*Directions:*
Look for the string "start" in the material below. Copy every line where you find it.

-*-

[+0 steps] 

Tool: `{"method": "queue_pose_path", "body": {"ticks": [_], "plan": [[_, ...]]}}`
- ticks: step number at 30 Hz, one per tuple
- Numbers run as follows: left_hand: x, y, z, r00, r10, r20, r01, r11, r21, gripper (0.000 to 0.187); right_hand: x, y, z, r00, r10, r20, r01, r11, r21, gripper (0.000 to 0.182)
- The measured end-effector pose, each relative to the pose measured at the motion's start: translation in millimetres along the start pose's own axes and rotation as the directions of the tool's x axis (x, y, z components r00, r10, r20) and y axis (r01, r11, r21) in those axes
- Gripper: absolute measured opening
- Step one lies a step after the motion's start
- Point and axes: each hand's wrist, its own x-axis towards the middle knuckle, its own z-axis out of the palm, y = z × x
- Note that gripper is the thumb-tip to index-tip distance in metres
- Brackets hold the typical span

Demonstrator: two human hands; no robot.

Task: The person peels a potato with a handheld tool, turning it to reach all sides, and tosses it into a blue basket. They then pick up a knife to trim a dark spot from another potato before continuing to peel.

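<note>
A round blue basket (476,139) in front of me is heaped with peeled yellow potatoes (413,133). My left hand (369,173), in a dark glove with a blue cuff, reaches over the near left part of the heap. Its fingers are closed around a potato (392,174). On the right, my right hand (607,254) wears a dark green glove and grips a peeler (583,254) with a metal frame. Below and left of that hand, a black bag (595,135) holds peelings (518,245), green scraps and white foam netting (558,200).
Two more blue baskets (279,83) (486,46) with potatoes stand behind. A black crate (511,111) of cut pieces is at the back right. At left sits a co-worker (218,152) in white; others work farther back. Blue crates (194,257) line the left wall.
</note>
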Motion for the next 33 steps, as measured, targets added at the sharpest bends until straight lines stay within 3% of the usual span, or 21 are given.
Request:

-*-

*Response area:*
- The measured end-effector pose, each relative to the pose measured at the motion's start: translation in millimetres along the start pose's own axes and rotation as the directions of the tool's x axis (x, y, z components r00, r10, r20) and y axis (r01, r11, r21) in those axes
- Step one lies a step after the motion's start

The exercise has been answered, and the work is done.